Il regista calabrese Gianni Amelio presenterà il suo ultimo film “Hammamet”, la pellicola che racconta gli ultimi sei mesi di vita di Bettino Craxi, presso il cinema Citrigno di Cosenza, sabato 25 gennaio alle ore 20. Un evento (unico incontro in programma in Calabria per il regista Amelio) promosso dalla Società Cgc in collaborazione con 01 Distribution e Rai Cinema. Amelio saluterà il pubblico e al termine della proiezione, dunque, sarà ospite di una conversazione con gli spettatori in sala.

“Hammamet”, ora in sala, conquista il podio come terzo film più visto nell’ultimo weekend che incassa ben 586mila euro, per un totale di 3,7 milioni.

“Hammamet”

La pellicola racconta gli ultimi sei mesi di vita di Bettino Craxi, interpretato da Pierfrancesco Favino. Hammamet, fine del secolo scorso. Il Presidente ha lasciato l’Italia, condannato per corruzione e finanziamento illecito con sentenza passata in giudicato. Accanto a lui ci sono moglie e figlia, mentre il secondogenito è in Italia a «combattere» per riabilitarne l’immagine e gestirne l’eredità politica.

 

Nel suo «esilio volontario» lo raggiungono in pochi: Fausto, il figlio dell’ex compagno di partito Vincenzo suicida dopo essere stato inquisito dal Giudice, e un ospite suo «avversario, mai nemico». Sono gli ultimi giorni di una parabola umana e politica che vedrà il Presidente dibattersi fra malattia, solitudine e rancore: e la sua ultima testimonianza è affidata alle riprese di Fausto che nello zaino, oltre alla telecamera, nasconde una pistola.
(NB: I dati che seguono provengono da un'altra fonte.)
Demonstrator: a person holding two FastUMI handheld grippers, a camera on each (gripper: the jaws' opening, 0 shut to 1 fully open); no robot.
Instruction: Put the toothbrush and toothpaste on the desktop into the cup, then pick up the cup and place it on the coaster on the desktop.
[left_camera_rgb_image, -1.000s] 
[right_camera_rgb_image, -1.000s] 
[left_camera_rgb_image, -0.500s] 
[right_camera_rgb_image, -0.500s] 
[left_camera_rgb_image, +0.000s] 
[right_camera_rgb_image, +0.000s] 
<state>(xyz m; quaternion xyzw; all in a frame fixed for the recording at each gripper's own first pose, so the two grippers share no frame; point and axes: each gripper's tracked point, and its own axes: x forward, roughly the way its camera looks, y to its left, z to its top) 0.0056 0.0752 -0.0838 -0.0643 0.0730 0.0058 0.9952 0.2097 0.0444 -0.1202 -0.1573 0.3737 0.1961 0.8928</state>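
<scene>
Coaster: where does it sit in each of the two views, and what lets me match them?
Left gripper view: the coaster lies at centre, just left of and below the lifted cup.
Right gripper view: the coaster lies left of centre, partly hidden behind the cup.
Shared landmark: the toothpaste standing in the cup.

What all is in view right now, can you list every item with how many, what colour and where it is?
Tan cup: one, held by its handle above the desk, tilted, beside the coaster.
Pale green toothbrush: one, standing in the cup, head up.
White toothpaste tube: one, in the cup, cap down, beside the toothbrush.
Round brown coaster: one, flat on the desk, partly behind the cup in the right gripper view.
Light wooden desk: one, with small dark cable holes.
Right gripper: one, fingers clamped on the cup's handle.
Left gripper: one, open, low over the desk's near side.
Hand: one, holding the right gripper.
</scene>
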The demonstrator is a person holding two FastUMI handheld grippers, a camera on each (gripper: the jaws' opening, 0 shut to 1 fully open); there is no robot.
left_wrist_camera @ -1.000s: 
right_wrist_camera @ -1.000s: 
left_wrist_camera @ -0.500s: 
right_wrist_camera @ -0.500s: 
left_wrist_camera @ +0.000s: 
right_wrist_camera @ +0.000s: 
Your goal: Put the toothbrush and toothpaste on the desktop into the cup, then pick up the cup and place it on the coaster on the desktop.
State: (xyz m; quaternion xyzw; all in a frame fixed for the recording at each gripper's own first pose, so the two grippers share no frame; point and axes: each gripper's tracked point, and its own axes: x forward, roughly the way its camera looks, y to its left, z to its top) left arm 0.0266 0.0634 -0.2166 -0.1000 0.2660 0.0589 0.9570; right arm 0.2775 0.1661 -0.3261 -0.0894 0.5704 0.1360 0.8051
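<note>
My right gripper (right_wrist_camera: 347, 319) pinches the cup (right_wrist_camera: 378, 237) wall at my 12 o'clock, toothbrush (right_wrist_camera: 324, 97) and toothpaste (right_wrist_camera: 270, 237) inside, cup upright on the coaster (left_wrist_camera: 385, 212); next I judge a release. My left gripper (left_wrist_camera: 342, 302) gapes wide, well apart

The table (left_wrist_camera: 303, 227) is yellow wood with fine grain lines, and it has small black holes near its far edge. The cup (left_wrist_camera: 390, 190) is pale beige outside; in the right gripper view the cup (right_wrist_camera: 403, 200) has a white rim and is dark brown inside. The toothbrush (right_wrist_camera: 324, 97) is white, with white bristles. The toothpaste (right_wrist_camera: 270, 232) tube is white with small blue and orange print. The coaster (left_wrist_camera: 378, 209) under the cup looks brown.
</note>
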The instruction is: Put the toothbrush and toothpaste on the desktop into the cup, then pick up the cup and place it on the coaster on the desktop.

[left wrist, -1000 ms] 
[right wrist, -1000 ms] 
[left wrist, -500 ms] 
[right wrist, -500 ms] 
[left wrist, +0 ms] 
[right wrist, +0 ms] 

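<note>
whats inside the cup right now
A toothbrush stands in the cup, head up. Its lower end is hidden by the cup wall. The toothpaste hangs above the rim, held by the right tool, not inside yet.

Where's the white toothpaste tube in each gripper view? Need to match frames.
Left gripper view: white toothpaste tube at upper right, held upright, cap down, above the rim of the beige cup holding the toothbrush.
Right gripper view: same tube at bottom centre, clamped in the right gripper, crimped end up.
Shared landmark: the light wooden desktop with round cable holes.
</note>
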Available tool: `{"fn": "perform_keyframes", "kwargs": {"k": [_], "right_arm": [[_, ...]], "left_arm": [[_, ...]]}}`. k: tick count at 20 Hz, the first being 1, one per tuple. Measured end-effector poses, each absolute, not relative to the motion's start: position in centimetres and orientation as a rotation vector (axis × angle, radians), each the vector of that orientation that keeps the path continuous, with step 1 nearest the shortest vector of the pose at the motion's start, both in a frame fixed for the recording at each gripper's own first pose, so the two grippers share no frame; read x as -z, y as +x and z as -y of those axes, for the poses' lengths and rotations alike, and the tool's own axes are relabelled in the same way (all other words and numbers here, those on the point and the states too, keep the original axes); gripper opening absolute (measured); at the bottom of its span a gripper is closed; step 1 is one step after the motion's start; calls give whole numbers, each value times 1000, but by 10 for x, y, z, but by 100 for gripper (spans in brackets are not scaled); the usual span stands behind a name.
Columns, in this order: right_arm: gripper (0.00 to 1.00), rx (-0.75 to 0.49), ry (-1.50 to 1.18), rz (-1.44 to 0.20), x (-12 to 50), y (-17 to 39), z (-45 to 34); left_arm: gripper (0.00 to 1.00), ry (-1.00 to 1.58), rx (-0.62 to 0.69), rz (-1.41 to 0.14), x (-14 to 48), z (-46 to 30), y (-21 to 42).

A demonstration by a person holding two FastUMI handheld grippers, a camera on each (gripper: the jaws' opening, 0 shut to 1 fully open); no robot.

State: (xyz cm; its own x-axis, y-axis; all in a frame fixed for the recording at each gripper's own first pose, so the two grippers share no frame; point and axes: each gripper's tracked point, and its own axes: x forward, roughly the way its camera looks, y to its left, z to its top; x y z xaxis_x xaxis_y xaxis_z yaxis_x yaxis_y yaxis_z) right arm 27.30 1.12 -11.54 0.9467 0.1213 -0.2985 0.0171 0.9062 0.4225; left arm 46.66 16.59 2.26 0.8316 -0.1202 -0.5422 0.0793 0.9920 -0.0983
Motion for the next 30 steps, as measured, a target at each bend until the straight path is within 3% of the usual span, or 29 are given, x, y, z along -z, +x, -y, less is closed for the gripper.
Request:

Amelio e il suo team di sceneggiatori non forniscono una risposta univoca, e preferiscono concentrarsi sulla dimensione umana di Craxi.

 

Nessuno dei personaggi, nemmeno Craxi, è chiamato con il suo vero nome. Ma ciò che conta è l’atmosfera crepuscolare della caduta di un uomo di potere mostrato all’inizio in uno dei punti più alti della sua ascesa, a quel 45esimo Congresso del Psi e dove invece Amelio ci mostra già i garofani a terra, presagio del futuro di un partito che «non sopravviverà» all’egocentrismo e agli azzardi di quel capo che per primo l’ha portato alla Presidenza del Consiglio. E il commento musicale di Nicola Piovani decostruisce l’Internazionale, preannunciando il disfacimento del Psi.